What you return should be every line below, word for word, and none of the images.

=== Begin Enclosure ===

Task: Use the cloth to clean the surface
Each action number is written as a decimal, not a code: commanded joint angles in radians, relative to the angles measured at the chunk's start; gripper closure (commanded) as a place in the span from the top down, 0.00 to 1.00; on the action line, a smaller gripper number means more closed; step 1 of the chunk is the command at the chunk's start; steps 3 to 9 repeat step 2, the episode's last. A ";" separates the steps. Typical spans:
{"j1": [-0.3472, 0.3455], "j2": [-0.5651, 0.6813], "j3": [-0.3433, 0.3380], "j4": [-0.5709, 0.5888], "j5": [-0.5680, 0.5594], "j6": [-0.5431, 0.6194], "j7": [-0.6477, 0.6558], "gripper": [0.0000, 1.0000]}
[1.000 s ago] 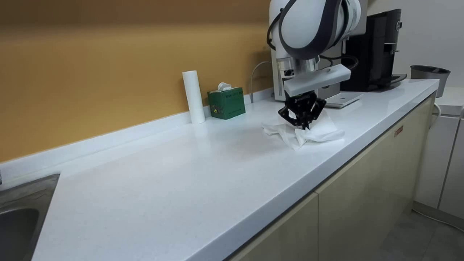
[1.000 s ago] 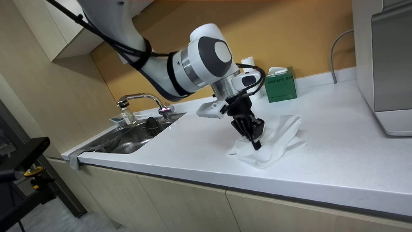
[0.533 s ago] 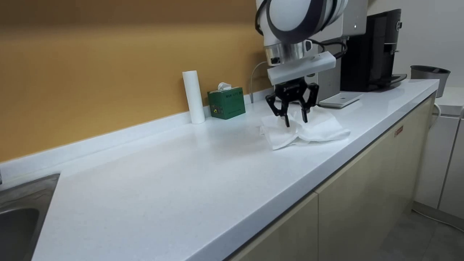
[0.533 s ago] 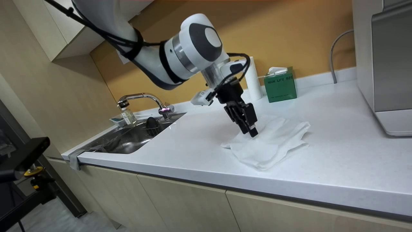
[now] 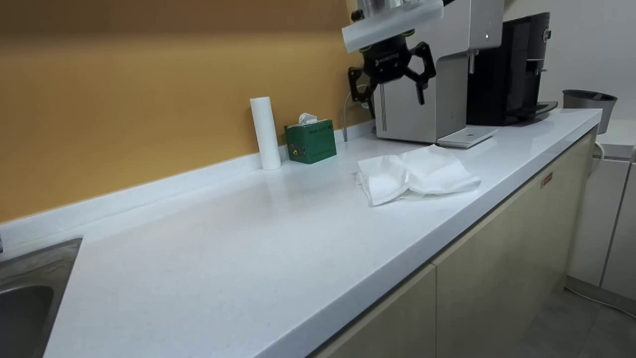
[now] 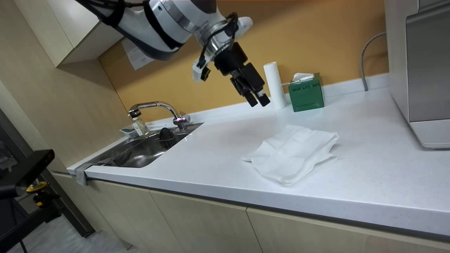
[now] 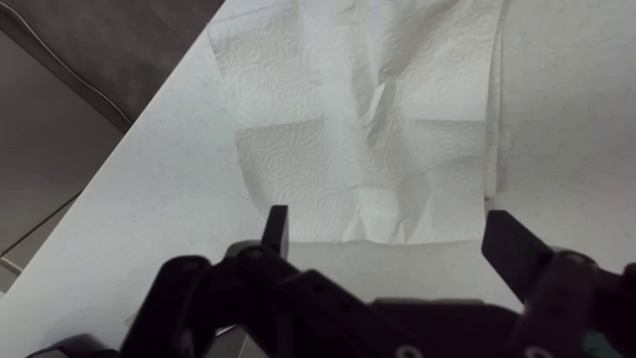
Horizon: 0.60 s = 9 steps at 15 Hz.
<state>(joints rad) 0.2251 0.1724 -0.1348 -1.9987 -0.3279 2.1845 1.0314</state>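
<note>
Wall (image 5: 149, 99): mustard yellow, behind the fingers (image 6: 264, 100) in both exterior views.
Counter (image 5: 223, 248): white and smooth, spread out below the fingers, well apart from them, with a low back edge (image 5: 149, 193) behind.
Cabinets (image 5: 497, 253): pale, under the counter, lower than the fingers.
Arm (image 6: 140, 28): white and grey, extended above the fingers.
Machine (image 5: 452, 94): silver, on the counter, behind the fingers in an exterior view.
Sink (image 6: 142, 158): steel, sunk into the counter, left of the fingers and lower in an exterior view.
Cloth (image 5: 417, 174): white, folded and creased, lying on the counter below the fingers, apart from them; in the wrist view, embossed with swirls, stretching away beyond the fingers.
Gripper (image 5: 396, 103): black, suspended above the counter; marked in pale lettering above the fingers, too small to read.
Roll (image 5: 266, 133): white, upright near the back edge, left of the fingers in an exterior view.
Notice (image 6: 136, 55): white, fixed to the wall, upper left of the fingers in an exterior view; too small to read.
Box (image 6: 306, 95): green, beside the roll, right of the fingers in an exterior view; topped by a tissue (image 6: 303, 77), marked YOUR LIFE in dark capitals, then with letters too unclear to make out.
Fingers: set wide apart, framing cloth and counter in the wrist view.
Label (image 5: 546, 179): red, on the cabinets, lower right of the fingers in an exterior view; too small to read.
</note>
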 commanded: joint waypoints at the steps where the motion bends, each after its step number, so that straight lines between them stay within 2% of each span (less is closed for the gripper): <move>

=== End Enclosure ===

### REPLY TO THE TASK
Task: Use the cloth to clean the surface
Each action number is written as a decimal, not a code: commanded joint angles in radians, relative to the angles measured at the chunk's start; gripper closure (commanded) as a place in the span from the top down, 0.00 to 1.00; on the action line, a smaller gripper number means more closed; step 1 of the chunk is the command at the chunk's start; steps 3 to 9 repeat step 2, the episode's last. A ";" separates the steps. Typical spans:
{"j1": [-0.3472, 0.3455], "j2": [-0.5651, 0.6813], "j3": [-0.3433, 0.3380], "j4": [-0.5709, 0.5888], "j5": [-0.5680, 0.5594], "j6": [-0.5431, 0.6194], "j7": [-0.6477, 0.6558], "gripper": [0.0000, 1.0000]}
[1.000 s ago] 
[1.000 s ago] 
[0.533 s ago] 
[0.533 s ago] 
[now] 
[now] 
[now] 
Horizon: 0.60 s = 9 steps at 15 Hz.
<state>(joints rad) 0.2251 0.1724 -0.1348 -1.9987 -0.3279 2.1845 1.0314</state>
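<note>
Wall (image 5: 149, 99): mustard yellow, behind the fingers (image 6: 264, 100) in both exterior views.
Counter (image 5: 223, 248): white and smooth, spread out below the fingers, well apart from them, with a low back edge (image 5: 149, 193) behind.
Cabinets (image 5: 497, 253): pale, under the counter, lower than the fingers.
Arm (image 6: 140, 28): white and grey, extended above the fingers.
Machine (image 5: 452, 94): silver, on the counter, behind the fingers in an exterior view.
Sink (image 6: 142, 158): steel, sunk into the counter, left of the fingers and lower in an exterior view.
Cloth (image 5: 417, 174): white, folded and creased, lying on the counter below the fingers, apart from them; in the wrist view, embossed with swirls, stretching away beyond the fingers.
Gripper (image 5: 396, 103): black, suspended above the counter; marked in pale lettering above the fingers, too small to read.
Roll (image 5: 266, 133): white, upright near the back edge, left of the fingers in an exterior view.
Notice (image 6: 136, 55): white, fixed to the wall, upper left of the fingers in an exterior view; too small to read.
Box (image 6: 306, 95): green, beside the roll, right of the fingers in an exterior view; topped by a tissue (image 6: 303, 77), marked YOUR LIFE in dark capitals, then with letters too unclear to make out.
Fingers: set wide apart, framing cloth and counter in the wrist view.
Label (image 5: 546, 179): red, on the cabinets, lower right of the fingers in an exterior view; too small to read.
</note>
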 commanded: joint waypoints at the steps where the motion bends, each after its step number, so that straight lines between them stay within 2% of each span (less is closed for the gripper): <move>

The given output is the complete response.